ACTION ITEM -> Two lines mark the range in the entries below: the one holding "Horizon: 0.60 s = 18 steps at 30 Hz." and the one holding "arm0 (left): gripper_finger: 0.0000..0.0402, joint". Set down those two and all lines between them, exactly.

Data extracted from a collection
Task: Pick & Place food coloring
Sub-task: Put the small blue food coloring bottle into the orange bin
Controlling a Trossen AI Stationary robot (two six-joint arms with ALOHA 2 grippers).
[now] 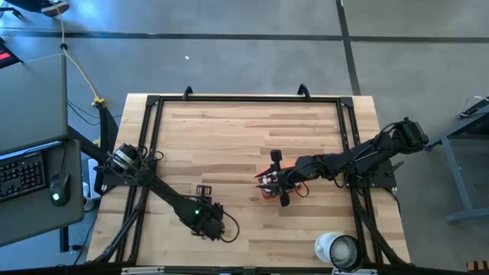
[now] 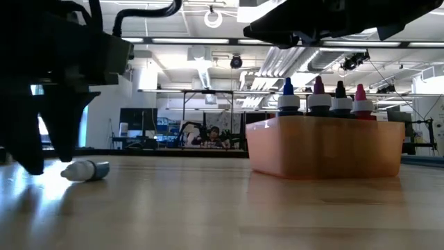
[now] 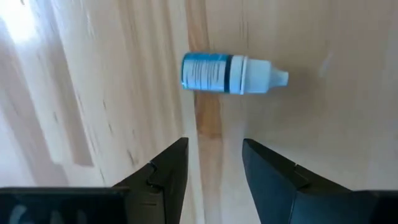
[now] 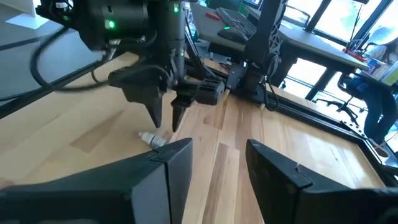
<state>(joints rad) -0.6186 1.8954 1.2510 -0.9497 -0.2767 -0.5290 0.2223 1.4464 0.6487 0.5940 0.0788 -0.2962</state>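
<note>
One food coloring bottle, with a blue label and a white pointed cap, lies on its side on the wooden table. It also shows in the low view and in the right wrist view. My left gripper stands open just above the bottle, fingers pointing down, touching nothing. Several more bottles stand upright in the orange tray near the table's middle. My right gripper hangs open and level over that tray, empty.
A white round cup stands at the near right edge. Black frame rails run along the table's sides. Bare wood lies between the lying bottle and the tray. A desk with a keyboard stands beyond the left edge.
</note>
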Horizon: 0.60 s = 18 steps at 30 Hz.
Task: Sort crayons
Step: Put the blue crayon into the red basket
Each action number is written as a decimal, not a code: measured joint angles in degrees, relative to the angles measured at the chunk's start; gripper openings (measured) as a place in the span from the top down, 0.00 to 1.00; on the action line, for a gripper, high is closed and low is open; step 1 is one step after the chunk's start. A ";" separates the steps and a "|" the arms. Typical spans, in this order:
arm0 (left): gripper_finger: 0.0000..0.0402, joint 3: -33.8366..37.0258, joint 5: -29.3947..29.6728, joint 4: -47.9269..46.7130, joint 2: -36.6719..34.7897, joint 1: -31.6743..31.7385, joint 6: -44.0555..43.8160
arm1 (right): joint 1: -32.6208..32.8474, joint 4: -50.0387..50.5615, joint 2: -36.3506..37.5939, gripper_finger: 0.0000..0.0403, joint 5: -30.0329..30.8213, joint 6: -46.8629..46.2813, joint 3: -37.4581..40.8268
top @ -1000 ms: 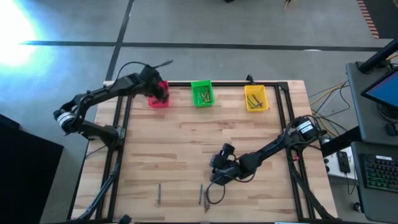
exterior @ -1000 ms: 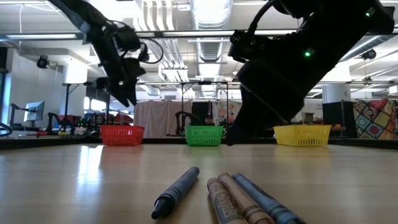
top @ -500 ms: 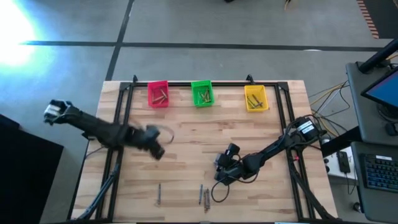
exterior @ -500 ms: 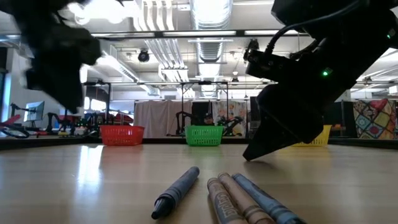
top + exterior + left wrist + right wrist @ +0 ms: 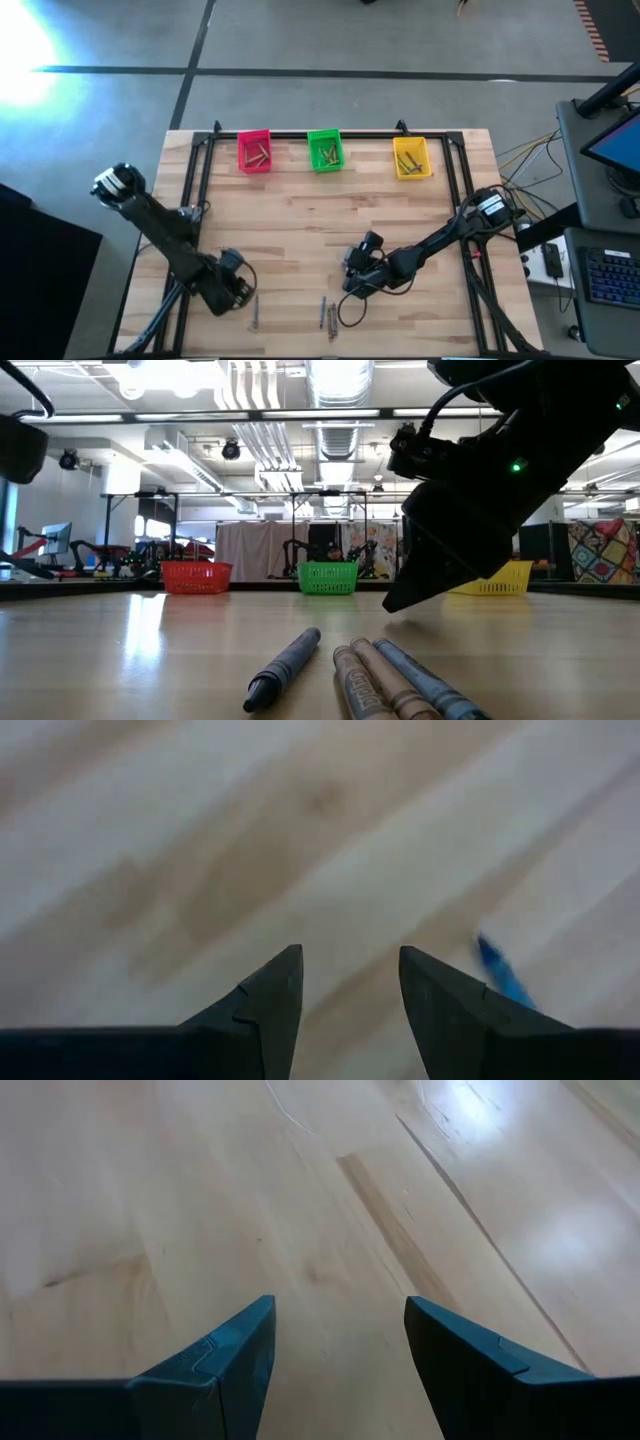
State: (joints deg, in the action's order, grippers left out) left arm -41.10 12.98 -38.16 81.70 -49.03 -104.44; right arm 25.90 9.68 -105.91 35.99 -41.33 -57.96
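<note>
A lone bluish-grey crayon [image 5: 255, 312] lies near the table's near edge; it also shows in the low view [image 5: 285, 665] and, blurred blue, in the left wrist view [image 5: 503, 978]. Three more crayons [image 5: 327, 315] lie side by side to its right, close up in the low view [image 5: 390, 680]. My left gripper [image 5: 243, 293] is open and empty, low over the wood just left of and beyond the lone crayon. My right gripper [image 5: 352, 281] is open and empty over bare wood [image 5: 340, 1315], just beyond the three crayons. It is the dark mass in the low view [image 5: 460, 530].
A pink bin [image 5: 254, 151], a green bin [image 5: 324, 150] and a yellow bin [image 5: 411, 157] stand in a row along the far edge, each with crayons inside. A black frame [image 5: 196, 190] runs along the table's sides. Bare wood lies between the bins and the grippers.
My left gripper has swept from over the pink bin at the far edge toward the near edge and down, and now stands low beside the lone crayon. My right gripper has stayed about where it was. The crayons on the table have not moved.
</note>
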 joint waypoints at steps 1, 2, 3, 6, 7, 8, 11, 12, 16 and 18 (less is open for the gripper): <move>0.63 -1.20 -1.00 0.06 1.67 0.00 1.11 | -0.02 0.02 0.00 0.47 0.01 0.01 -0.10; 0.63 -2.67 -1.50 0.01 3.33 -0.01 2.27 | -0.04 0.01 0.00 0.47 0.02 0.01 -0.20; 0.63 -4.13 -1.67 0.09 4.73 -0.03 3.31 | -0.06 0.01 0.00 0.47 0.02 0.01 -0.31; 0.63 -8.32 -1.86 0.03 8.06 0.61 7.41 | -0.06 -0.10 0.02 0.47 0.07 0.40 -0.52; 0.63 -9.67 -2.06 0.13 8.94 1.03 9.43 | -0.06 -0.10 0.02 0.47 0.07 0.39 -0.52; 0.63 -10.86 -2.33 0.09 9.57 1.44 11.04 | -0.06 -0.06 0.02 0.47 0.07 0.40 -0.52; 0.63 -13.57 -4.16 0.21 11.46 2.73 12.89 | -0.06 0.00 0.02 0.47 0.07 0.57 -0.52; 0.63 -14.07 -5.44 0.26 12.13 3.09 12.92 | -0.05 0.11 0.02 0.47 0.07 0.71 -0.52; 0.63 -14.47 -9.10 1.53 14.87 3.82 11.53 | 0.35 0.80 0.02 0.47 0.09 0.87 -0.50; 0.63 -14.47 -9.25 2.91 16.00 3.88 10.67 | 0.62 0.88 0.02 0.47 0.07 0.93 -0.41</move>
State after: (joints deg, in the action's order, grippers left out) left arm -55.57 3.73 -35.25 97.70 -45.15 -93.78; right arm 26.52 10.56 -105.89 36.05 -40.40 -58.37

SOLUTION TO THIS TASK ->
Horizon: 0.60 s = 18 steps at 30 Hz.
Task: Sort crayons
Step: Put the blue crayon into the red basket
Each action number is written as a decimal, not a code: measured joint angles in degrees, relative to the angles measured at the chunk's start; gripper openings (measured) as a place in the span from the top down, 0.00 to 1.00; on the action line, for a gripper, high is closed and low is open; step 1 is one step after the chunk's start. A ";" separates the steps and a "|" the arms. Typical spans, in this order:
arm0 (left): gripper_finger: 0.0000..0.0402, joint 3: -33.8366..37.0258, joint 5: -29.3947..29.6728, joint 4: -47.9269..46.7130, joint 2: -36.6719..34.7897, joint 1: -31.6743..31.7385, joint 6: -44.0555..43.8160

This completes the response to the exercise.